More particularly, the invention relates to a system in which the engine is associated with means comprising a common manifold for feeding fuel to the cylinders of the engine and adapted, at constant torque, to implement a strategy of regeneration by injecting fuel in to the cylinders using at least one post-injection.
While depollution means, e.g. a particle filter, are being regenerated, periods during which the driver's foot on the vehicle accelerator is lifted (no fuel injection in normal operation), and periods of engine idling (exhaust temperature very low) are problematic since they cause a drop in the temperature of the exhaust, i.e. of the exhaust line and the elements included therein.
The use of one of more post-injections during these periods in the life of the engine enables the temperature drop of the exhaust line to be limited, by relying on the catalytic conversion of the hydrocarbons (HCs) produced by combustion of the poet-injection(s) into the engine.
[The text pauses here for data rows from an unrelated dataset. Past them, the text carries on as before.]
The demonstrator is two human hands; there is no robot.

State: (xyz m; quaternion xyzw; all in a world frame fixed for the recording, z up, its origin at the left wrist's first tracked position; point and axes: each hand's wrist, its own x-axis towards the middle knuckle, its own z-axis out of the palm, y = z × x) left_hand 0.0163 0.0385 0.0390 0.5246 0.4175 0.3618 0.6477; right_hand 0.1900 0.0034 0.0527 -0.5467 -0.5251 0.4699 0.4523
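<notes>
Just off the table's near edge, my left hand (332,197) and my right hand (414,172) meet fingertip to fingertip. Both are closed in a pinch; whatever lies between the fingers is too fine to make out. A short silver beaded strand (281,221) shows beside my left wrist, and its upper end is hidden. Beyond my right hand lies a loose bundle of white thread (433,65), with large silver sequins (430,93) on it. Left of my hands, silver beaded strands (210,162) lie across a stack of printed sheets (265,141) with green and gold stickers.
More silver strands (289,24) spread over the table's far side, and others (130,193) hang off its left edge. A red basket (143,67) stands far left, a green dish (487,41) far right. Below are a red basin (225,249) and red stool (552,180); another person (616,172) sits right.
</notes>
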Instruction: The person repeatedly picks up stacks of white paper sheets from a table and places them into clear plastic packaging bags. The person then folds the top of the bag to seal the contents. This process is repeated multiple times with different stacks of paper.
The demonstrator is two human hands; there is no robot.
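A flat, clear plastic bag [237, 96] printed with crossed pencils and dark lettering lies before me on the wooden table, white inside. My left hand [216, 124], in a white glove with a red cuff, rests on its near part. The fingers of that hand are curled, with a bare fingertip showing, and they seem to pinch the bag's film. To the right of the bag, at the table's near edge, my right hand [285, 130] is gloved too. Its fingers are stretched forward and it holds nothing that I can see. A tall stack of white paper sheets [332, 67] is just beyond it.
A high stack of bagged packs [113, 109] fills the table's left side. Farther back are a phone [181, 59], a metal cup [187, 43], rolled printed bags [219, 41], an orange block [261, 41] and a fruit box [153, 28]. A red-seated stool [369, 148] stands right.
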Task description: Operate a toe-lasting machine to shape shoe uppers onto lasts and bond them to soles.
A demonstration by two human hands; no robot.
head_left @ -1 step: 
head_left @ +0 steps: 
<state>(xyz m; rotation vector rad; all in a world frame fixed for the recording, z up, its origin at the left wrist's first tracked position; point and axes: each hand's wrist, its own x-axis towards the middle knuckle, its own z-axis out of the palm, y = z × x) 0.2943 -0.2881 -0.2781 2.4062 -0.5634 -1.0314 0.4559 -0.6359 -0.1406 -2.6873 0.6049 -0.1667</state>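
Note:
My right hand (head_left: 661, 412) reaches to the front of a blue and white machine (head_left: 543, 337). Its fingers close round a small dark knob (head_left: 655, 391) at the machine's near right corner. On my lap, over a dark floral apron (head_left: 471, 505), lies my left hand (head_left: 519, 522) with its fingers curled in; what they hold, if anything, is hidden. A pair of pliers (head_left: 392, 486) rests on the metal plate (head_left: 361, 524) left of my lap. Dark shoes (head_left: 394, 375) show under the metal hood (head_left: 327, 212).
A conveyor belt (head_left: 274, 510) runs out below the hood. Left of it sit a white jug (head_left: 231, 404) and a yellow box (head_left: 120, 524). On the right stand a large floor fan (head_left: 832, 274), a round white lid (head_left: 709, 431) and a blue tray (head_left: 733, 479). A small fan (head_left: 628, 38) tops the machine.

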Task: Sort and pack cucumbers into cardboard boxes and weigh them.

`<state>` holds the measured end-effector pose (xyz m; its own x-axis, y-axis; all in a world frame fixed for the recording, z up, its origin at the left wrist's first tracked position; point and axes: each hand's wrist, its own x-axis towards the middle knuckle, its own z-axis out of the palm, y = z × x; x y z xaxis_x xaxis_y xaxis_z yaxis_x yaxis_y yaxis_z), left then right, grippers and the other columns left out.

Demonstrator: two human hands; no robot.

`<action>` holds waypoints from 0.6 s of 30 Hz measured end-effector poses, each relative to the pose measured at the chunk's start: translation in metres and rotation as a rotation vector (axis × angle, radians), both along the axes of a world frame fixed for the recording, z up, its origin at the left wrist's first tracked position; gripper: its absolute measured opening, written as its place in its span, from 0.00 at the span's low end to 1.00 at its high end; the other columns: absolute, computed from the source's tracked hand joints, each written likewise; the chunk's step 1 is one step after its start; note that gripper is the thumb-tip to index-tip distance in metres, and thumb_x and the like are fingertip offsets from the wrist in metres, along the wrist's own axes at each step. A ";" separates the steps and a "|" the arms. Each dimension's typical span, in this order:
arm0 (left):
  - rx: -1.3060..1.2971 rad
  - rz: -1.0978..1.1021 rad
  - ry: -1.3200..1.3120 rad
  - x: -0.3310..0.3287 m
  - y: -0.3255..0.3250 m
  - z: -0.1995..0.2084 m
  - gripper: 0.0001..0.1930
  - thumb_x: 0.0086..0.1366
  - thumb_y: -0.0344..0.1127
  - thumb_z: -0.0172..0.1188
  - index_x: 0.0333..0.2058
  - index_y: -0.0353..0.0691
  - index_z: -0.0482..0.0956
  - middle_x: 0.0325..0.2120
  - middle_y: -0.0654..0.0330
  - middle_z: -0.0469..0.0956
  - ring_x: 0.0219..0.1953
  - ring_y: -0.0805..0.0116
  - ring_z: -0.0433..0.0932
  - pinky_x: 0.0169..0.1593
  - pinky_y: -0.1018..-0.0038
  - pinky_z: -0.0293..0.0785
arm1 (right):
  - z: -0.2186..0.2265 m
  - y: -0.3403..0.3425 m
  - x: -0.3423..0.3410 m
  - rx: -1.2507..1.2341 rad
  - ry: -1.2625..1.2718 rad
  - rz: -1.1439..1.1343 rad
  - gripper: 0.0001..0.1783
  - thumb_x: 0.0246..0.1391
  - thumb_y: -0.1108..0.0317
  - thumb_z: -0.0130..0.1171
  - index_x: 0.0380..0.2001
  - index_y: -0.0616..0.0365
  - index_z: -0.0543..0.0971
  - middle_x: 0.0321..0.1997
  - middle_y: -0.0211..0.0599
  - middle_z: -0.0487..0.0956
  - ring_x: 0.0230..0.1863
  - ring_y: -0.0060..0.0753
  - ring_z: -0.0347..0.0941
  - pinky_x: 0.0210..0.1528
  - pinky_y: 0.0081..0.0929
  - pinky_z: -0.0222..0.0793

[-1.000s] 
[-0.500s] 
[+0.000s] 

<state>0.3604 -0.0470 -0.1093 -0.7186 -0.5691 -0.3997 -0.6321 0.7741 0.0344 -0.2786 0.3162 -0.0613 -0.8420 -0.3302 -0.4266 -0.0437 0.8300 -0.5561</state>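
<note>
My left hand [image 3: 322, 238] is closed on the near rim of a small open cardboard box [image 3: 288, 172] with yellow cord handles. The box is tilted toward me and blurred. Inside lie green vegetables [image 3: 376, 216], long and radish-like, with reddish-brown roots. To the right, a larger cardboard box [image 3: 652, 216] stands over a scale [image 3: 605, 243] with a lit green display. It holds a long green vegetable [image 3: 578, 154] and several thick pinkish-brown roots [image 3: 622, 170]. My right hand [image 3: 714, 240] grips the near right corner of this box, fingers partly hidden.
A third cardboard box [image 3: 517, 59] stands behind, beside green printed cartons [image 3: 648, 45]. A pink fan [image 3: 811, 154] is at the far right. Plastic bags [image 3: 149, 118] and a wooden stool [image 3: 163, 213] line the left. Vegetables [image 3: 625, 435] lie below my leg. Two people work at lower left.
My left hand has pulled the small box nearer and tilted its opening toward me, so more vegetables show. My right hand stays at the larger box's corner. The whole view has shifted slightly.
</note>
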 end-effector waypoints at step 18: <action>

Nevertheless, those strategies rely on the catalyst-forming means operation exothermally, where said means are considered as being activated and comprise, for example, an oxidation catalyst or a NOx trap with a CO/HC oxidation function.
During periods while the engine is returning to idling, after the foot on the accelerator has been raised, there is not main injection nor any pilot injection, so the or each post-injection does not burn in the cylinder since it does no more than vaporize fuel in the form of HCs for conversion by the catalyst-forming means.
The inlet temperature at the oxidation catalyst-forming means is thus very low in spite of the exothermal nature of the catalytic combustion of the HCs delivered by the or each post-injection, so the front face of the catalyst-forming means cool down progressively and its conversion activity runs down progressively.
While the engine is idling, and in spite of using one or more post-injections, the temperature that the inlet to the catalyst-forming means is relatively low. The strategy of post-injection while idling also relies on catalytic conversion of the HCs produced by the combustion of the post-injection(s) into the engine. In spite of this catalytic exothermic reaction, the front face of the catalyst-forming means cools down progressively and its conversion activity runs down progressively.
During a prolonged period of idling, it can happen that the catalyst-forming means are thus no longer sufficiently active to convert all of the HCs, which leads to HC peaks downstream from the catalyst-forming means, and even to blue fumes and/or exhaust odors.
Furthermore, the use of post-injections leads to fuel diluting the lubricating oil, thereby degrading its lubricating properties, and in particular reducing its viscosity, which can lead to engine damage if the viscosity becomes too low.